Replication data for a study analyzing the supply-side drivers of bribery, linking firm management quality to corrupt practices. The research combines cross-national business survey analysis with a field experiment in Vietnam, where firms were randomly assigned to management training. The experiment found trained firms paid monthly bribes less than one-fifth the size of the placebo group.
Use Cases
- Analyze the relationship between firm management quality and bribery payment amounts using experimental treatment data.
- Test theoretical predictions on bribery supply using cross-national business survey variables.
- Examine the link between management training interventions and subsequent levels of regulatory compliance.

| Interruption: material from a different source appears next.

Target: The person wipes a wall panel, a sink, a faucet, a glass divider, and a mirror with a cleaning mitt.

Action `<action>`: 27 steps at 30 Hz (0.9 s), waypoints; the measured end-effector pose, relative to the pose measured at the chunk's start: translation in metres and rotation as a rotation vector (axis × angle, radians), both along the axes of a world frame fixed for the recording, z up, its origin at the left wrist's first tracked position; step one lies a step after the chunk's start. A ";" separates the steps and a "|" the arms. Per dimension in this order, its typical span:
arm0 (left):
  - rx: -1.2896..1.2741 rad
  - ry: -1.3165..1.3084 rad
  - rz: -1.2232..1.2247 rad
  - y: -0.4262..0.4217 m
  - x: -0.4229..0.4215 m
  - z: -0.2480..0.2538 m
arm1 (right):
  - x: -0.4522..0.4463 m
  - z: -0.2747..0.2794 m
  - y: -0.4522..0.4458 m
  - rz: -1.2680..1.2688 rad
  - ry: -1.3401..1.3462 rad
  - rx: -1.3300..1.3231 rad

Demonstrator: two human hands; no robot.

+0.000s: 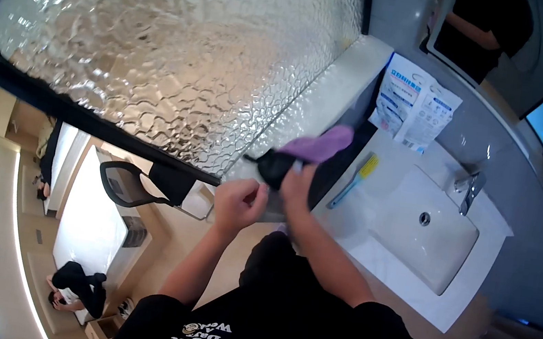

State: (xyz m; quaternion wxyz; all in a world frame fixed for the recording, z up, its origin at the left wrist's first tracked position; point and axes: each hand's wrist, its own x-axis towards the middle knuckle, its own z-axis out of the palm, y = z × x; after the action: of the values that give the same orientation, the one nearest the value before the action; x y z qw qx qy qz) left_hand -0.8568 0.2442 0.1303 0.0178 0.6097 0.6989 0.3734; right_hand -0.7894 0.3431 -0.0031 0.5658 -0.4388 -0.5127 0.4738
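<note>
My right hand [295,185] grips a black item [274,167] beside a purple cloth-like item [320,144], both blurred by motion; whether they are joined I cannot tell. Just left of it, my left hand [239,201] is closed with its fingers curled, and what it holds, if anything, is hidden. A brush with yellow bristles and a blue handle [353,181] lies on the white counter, right of my right hand. Two white and blue pouches [411,104] stand at the back of the counter.
A white sink [426,229] with a chrome faucet [471,192] is on the right. Textured glass [184,53] in a black frame fills the upper left. Beyond it are a black chair [124,183], a white bed [88,213] and a person [80,287] at lower left.
</note>
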 end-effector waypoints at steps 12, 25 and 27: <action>-0.032 0.034 -0.089 0.002 -0.002 0.001 | 0.012 0.032 0.084 0.009 -0.100 -0.268; -0.010 0.021 -0.118 0.000 -0.003 0.001 | 0.000 0.028 -0.039 0.137 -0.046 0.006; 0.045 0.004 -0.100 0.001 0.000 0.000 | 0.004 0.024 -0.066 0.140 0.088 0.262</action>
State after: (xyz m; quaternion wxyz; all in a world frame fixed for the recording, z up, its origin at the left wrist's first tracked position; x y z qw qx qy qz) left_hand -0.8566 0.2454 0.1304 0.0214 0.6449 0.6590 0.3864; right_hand -0.7853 0.2769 0.0208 0.6057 -0.3031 -0.5742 0.4599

- Compare bribery outcomes between the experimentally assigned treatment and placebo groups of firms.
Strengths
- Data underpins a published study with a formal model and two connected empirical tests.
- Includes a randomized field experiment component, allowing for causal inference on management training effects.
- Findings are grounded in detailed accounting books from the experimental firms, providing precise bribery measures.
Limitations
- Specific column names, row counts, and file formats are not provided in the input metadata.
- The cross-national survey component may suffer from self-reporting biases common in corruption research.
- The field experiment's findings in Vietnam may not be fully generalizable to other national contexts.
Provenance
- Source
- Harvard Dataverse, authored by Edmund Malesky.
- Collection Method
- Combines analysis of cross-national business survey data with a randomized field experiment in Vietnam.
- Time Range
- null
- Freshness
- null
- Geography
- Cross-national survey and a specific field experiment in Vietnam.